Look through the lines below and extract each one that contains "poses".

[Opening RECORDS SHOWN section]

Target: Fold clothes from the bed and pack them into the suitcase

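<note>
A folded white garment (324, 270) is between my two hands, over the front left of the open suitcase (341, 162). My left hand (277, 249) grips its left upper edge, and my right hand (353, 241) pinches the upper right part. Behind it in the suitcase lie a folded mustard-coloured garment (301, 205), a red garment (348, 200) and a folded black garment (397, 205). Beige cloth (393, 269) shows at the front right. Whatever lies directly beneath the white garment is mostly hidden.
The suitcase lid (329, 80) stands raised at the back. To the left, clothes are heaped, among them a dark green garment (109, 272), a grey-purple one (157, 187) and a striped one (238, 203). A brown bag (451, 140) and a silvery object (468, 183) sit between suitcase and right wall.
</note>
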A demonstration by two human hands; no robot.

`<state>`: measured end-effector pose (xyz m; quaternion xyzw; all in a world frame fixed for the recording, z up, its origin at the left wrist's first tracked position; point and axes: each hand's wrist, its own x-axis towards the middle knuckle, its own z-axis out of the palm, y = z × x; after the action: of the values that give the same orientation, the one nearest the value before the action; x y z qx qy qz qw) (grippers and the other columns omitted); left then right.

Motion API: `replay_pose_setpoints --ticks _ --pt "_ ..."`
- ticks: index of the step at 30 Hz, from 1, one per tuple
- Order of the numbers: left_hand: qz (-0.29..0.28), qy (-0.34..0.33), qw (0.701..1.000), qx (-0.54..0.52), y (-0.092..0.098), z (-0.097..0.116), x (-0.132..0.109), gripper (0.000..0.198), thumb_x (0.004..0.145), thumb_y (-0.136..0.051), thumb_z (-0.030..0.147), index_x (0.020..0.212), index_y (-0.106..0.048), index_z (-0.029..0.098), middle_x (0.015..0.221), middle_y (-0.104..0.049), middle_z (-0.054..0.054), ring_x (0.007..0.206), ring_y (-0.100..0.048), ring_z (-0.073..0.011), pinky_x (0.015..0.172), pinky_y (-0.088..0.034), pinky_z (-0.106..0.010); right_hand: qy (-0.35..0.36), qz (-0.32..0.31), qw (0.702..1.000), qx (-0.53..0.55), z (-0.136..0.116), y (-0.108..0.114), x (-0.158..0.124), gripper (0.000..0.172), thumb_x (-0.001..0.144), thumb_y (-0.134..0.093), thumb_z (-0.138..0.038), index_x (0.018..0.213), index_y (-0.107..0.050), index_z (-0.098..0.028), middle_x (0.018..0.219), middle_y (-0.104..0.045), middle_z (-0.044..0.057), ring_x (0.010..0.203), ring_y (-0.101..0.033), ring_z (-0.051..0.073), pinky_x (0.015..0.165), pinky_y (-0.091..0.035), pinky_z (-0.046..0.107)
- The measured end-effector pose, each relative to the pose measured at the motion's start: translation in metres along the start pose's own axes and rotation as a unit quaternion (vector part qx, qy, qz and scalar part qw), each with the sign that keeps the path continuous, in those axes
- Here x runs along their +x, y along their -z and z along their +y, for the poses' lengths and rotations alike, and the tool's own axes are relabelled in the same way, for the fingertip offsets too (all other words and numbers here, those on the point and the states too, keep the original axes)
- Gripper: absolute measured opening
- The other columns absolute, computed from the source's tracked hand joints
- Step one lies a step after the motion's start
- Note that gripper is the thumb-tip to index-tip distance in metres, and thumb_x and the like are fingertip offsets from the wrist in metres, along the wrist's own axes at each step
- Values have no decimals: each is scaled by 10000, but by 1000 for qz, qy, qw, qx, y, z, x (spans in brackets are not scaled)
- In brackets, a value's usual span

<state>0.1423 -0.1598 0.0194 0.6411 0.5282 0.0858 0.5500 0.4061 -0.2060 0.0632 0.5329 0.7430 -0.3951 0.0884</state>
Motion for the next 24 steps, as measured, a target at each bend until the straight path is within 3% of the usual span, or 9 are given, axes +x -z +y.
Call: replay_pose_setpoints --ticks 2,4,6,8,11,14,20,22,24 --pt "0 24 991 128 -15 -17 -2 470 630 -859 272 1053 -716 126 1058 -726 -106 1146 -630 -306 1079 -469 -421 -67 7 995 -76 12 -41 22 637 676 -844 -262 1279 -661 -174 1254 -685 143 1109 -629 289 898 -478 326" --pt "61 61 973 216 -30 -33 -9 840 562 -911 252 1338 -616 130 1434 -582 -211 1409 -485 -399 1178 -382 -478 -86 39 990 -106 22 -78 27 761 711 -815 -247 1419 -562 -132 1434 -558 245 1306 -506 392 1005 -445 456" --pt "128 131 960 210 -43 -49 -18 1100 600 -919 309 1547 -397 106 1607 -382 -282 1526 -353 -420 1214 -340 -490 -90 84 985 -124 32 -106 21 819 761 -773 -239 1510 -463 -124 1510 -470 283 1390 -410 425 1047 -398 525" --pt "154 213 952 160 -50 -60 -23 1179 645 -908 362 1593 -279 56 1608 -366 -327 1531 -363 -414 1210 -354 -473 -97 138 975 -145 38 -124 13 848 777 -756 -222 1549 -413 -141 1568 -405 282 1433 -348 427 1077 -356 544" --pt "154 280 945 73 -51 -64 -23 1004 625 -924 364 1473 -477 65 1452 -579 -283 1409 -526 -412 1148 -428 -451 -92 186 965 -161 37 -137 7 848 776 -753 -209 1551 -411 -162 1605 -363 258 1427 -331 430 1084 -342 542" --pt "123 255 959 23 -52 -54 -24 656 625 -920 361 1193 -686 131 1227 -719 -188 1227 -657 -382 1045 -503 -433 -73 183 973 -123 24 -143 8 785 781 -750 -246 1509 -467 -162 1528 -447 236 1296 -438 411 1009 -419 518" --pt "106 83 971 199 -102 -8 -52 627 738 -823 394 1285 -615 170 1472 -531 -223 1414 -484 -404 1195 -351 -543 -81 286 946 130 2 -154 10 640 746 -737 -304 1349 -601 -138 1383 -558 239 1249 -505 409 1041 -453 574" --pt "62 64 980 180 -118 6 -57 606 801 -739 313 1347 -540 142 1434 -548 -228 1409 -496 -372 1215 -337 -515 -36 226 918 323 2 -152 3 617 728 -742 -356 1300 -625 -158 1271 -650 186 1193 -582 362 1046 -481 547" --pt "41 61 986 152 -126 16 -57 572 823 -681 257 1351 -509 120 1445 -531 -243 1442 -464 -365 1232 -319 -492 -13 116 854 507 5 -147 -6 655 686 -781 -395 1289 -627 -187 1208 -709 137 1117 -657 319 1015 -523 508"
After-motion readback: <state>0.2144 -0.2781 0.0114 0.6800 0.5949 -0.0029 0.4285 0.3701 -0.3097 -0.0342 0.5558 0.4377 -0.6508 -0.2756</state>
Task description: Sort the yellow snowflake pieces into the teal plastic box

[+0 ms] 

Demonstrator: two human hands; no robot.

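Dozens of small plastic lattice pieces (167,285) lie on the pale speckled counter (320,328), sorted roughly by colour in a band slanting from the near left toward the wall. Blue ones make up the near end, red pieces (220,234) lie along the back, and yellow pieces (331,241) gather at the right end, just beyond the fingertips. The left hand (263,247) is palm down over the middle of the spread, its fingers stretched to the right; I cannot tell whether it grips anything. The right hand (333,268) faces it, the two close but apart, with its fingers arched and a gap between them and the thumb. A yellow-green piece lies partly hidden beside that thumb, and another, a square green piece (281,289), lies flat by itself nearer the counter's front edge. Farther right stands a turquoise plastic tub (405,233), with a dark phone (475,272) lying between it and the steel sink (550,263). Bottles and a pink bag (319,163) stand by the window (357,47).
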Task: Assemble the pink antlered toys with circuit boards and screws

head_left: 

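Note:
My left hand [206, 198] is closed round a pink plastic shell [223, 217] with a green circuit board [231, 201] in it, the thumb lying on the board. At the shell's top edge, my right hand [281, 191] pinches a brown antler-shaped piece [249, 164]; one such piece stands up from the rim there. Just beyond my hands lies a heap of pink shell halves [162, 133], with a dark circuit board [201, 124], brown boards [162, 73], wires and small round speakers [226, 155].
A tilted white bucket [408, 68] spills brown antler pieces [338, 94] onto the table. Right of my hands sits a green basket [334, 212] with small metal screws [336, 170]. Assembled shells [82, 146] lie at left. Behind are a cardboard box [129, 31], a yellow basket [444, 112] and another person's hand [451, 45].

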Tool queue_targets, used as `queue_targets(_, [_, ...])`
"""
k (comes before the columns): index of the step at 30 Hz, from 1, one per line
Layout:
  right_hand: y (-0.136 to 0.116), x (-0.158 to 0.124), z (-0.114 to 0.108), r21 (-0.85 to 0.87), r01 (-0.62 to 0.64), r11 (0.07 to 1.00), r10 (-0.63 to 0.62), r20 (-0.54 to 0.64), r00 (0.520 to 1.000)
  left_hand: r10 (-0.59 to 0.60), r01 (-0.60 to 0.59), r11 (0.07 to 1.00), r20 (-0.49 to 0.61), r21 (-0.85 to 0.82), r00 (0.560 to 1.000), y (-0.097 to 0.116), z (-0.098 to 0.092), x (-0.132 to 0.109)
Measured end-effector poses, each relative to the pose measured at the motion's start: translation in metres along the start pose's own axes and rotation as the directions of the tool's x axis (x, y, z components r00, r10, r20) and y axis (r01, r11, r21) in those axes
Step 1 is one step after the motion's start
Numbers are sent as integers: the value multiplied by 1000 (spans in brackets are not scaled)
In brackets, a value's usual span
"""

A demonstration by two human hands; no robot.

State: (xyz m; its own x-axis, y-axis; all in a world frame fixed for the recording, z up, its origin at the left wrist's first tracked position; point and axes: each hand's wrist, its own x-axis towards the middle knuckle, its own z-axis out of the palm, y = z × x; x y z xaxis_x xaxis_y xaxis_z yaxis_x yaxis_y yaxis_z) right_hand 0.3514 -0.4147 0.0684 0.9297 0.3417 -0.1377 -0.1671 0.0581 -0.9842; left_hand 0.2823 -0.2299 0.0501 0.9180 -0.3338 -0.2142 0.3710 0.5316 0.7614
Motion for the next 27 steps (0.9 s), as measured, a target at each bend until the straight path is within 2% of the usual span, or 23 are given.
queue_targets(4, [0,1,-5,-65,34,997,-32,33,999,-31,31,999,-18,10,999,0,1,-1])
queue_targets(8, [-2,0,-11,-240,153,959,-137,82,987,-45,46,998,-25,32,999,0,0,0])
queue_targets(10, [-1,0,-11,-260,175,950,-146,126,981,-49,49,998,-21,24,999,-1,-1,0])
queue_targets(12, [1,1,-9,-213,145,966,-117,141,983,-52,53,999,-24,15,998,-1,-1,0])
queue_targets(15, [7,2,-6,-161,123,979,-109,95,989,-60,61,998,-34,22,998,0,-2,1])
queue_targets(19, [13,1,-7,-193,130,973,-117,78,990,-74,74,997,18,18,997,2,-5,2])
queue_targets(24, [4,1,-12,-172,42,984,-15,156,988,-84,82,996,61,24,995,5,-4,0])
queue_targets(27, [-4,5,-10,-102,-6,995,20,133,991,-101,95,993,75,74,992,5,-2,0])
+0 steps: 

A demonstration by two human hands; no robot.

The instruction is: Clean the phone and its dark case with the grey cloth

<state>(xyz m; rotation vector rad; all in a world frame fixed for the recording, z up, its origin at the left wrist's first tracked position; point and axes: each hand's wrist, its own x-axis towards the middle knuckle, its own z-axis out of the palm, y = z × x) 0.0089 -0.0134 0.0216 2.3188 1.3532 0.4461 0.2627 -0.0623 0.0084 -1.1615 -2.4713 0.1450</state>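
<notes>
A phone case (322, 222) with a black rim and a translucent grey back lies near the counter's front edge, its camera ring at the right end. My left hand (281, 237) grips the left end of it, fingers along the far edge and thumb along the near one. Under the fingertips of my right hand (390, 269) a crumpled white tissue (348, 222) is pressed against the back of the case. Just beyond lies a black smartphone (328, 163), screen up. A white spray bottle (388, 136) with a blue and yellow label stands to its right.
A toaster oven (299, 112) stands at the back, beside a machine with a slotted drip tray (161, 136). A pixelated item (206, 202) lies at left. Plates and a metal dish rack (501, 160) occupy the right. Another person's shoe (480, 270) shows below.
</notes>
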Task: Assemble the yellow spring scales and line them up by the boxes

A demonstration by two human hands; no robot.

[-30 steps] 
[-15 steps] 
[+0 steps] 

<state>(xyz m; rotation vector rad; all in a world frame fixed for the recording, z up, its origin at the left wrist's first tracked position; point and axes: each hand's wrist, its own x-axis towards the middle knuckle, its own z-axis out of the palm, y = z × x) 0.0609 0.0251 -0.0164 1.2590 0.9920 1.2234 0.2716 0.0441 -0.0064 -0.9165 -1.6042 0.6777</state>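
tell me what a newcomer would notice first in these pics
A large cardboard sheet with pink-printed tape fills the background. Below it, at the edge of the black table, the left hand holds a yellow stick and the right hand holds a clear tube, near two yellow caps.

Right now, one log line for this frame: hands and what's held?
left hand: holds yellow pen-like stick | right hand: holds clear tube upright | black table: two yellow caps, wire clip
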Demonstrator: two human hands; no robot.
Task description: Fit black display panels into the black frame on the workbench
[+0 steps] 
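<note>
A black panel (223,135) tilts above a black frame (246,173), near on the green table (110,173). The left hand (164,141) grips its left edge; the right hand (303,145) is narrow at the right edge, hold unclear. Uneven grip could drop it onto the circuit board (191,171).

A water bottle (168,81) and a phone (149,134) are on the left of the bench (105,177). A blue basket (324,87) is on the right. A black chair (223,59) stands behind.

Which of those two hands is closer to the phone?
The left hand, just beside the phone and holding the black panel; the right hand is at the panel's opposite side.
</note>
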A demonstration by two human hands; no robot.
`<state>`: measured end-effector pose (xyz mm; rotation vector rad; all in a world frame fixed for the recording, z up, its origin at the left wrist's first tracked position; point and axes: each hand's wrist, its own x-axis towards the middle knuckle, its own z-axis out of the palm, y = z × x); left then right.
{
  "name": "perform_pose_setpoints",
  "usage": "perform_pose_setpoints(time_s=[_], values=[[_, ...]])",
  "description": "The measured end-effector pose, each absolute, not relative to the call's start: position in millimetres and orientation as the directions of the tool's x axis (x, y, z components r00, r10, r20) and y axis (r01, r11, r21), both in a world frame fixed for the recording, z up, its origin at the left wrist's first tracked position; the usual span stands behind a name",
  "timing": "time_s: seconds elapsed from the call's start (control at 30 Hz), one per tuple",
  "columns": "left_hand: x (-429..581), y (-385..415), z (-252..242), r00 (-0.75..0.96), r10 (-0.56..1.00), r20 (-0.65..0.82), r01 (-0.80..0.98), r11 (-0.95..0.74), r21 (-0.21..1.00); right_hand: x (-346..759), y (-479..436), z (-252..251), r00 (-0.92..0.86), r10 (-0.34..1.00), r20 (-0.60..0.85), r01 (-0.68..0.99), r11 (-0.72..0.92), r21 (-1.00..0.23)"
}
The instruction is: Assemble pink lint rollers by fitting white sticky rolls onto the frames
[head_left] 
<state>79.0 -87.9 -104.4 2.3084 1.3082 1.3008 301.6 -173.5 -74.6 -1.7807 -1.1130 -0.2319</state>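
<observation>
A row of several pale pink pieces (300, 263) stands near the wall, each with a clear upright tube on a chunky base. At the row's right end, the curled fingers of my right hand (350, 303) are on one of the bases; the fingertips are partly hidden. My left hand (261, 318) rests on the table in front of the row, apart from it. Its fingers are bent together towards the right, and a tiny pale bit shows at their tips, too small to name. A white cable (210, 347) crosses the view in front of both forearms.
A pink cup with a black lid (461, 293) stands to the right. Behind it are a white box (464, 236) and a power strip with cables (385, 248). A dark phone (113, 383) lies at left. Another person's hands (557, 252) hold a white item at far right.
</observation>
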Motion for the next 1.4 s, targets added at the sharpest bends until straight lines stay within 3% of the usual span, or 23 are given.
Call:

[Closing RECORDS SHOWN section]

• TASK SOLUTION:
- Here x runs along their +x, y along their -z and z along their +y, for the poses' lengths and rotations alike, and the tool's own axes are relabelled in the same way, for the fingertip offsets too (all other words and numbers here, those on the point and the states too, keep the original axes)
Measured end-effector poses, each relative to the pose measured at the motion's start: translation in metres along the start pose's own axes and rotation as the directions of the tool's x axis (x, y, z components r00, r10, r20) and y axis (r01, r11, r21) in those axes

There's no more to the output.